Met een stukje dat ik geschreven heb.
Het is 1254 n.Chr. als er een harde schreeuw door het grote kasteel klinkt. Een schreeuw van willend leven, waarmee het laat blijken dat het er is, de komst aan te kondigen. Niemand kan er nog onderuit. Het meisje is geboren, levend, gezond. Groene oogjes worden dichtgeknepen terwijl haar moeder haar dicht tegen zich aandrukt. Een ogenblik later gaan de oogjes open, het gekrijs houdt op en een tevreden gesabbel weerklinkt zacht. Als de baby is gewassen en de moeder is uitgerust komt de trotse vader binnen. Het bundeltje meisje word overgedragen aan hem. “Morrigan.” Fluistert hij zacht. Haar moeder straalt, hij geeft haar weer terug zodat ze weer verder zuigeling kan zijn, dicht bij moeders warmte. Maar het geluk stond niet lang aan hun kant.

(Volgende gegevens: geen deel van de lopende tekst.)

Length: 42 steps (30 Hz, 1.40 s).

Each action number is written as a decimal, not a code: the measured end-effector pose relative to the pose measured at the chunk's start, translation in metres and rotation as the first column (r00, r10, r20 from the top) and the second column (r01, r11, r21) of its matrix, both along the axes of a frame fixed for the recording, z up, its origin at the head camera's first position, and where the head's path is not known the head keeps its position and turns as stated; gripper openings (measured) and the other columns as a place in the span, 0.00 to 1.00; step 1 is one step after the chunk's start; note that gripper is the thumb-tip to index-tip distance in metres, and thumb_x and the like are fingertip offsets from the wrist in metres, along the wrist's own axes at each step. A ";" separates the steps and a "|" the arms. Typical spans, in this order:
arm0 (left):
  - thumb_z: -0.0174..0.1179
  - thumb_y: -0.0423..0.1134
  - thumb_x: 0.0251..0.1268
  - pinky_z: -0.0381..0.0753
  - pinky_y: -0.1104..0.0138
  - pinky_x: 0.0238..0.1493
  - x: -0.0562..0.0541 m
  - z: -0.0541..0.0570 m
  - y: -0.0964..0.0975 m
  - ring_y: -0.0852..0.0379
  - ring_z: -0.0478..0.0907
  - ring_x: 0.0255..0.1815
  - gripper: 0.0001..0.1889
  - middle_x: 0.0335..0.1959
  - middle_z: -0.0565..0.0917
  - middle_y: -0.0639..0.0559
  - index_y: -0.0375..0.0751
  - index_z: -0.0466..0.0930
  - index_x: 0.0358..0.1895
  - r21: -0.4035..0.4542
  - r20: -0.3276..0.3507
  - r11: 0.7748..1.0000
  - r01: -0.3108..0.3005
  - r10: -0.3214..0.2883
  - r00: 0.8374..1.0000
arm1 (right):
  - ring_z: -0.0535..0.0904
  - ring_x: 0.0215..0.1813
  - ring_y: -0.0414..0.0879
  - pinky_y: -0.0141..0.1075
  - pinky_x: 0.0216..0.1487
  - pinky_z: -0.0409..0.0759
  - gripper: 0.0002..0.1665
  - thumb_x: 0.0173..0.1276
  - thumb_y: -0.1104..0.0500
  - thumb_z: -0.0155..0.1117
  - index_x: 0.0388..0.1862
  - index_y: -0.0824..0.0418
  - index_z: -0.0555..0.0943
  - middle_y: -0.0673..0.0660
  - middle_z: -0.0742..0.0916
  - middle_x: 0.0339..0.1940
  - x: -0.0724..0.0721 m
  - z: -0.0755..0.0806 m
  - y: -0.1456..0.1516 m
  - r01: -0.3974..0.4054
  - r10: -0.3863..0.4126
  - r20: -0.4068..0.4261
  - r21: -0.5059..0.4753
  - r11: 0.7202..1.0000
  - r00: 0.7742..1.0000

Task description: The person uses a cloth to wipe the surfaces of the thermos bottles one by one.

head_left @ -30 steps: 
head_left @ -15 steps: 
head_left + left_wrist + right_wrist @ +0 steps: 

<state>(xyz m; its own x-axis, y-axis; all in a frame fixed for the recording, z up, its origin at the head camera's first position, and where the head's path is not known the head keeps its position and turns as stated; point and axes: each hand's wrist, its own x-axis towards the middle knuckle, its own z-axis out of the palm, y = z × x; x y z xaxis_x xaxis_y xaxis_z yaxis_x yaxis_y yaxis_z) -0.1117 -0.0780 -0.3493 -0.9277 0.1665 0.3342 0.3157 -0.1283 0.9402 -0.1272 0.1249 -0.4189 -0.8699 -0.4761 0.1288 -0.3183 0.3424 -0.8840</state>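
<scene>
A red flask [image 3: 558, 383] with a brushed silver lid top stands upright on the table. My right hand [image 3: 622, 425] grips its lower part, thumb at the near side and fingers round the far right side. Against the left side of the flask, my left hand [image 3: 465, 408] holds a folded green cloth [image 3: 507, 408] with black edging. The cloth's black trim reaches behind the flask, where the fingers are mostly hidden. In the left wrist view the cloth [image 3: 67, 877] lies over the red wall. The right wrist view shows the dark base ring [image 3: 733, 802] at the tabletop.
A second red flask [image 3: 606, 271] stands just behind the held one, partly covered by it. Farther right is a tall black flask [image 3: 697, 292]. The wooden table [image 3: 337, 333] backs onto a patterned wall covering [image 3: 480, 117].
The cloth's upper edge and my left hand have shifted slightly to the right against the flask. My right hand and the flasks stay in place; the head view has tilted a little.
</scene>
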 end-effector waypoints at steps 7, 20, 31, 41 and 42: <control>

De kleine Morrigan wordt bijna 7 jaar oud. Haar moeder, onvruchtbaar geworden na haar geboorte, hoewel ze nog zo vreselijk jong is, ligt met hoge koorts in bed. Dokters zijn radeloos, ze hebben geen idee wat er aan de hand is, en al het mogelijke hebben ze al uitgeprobeerd om haar te genezen. Morrigan en haar moeder hebben geen goede band, ook nooit gehad. Ze heeft gedaan wat een moeder hoogst nodig zou moeten doen, maar meer ook niet. Veel krijgt Morrigan er dan ook niet van mee. Pas als het einde na bij is, word ze naar de kamer van haar ouders geroepen. “Morrigan…” zucht ze. “Mama, je gaat dood.” Fluistert Morrigan terwijl haar kleine vingertjes over haar moeders kaaklijn zijn weg vinden. Ze sluit vermoeid haar ogen en knikt licht. “Maak je geen zorgen hoor.” Zegt Morrigan daarop. “Dan kom je bij iedereen die je nu moet missen terecht, in een nieuwe wereld. En over een tijdje komen papa en ik je opzoeken.”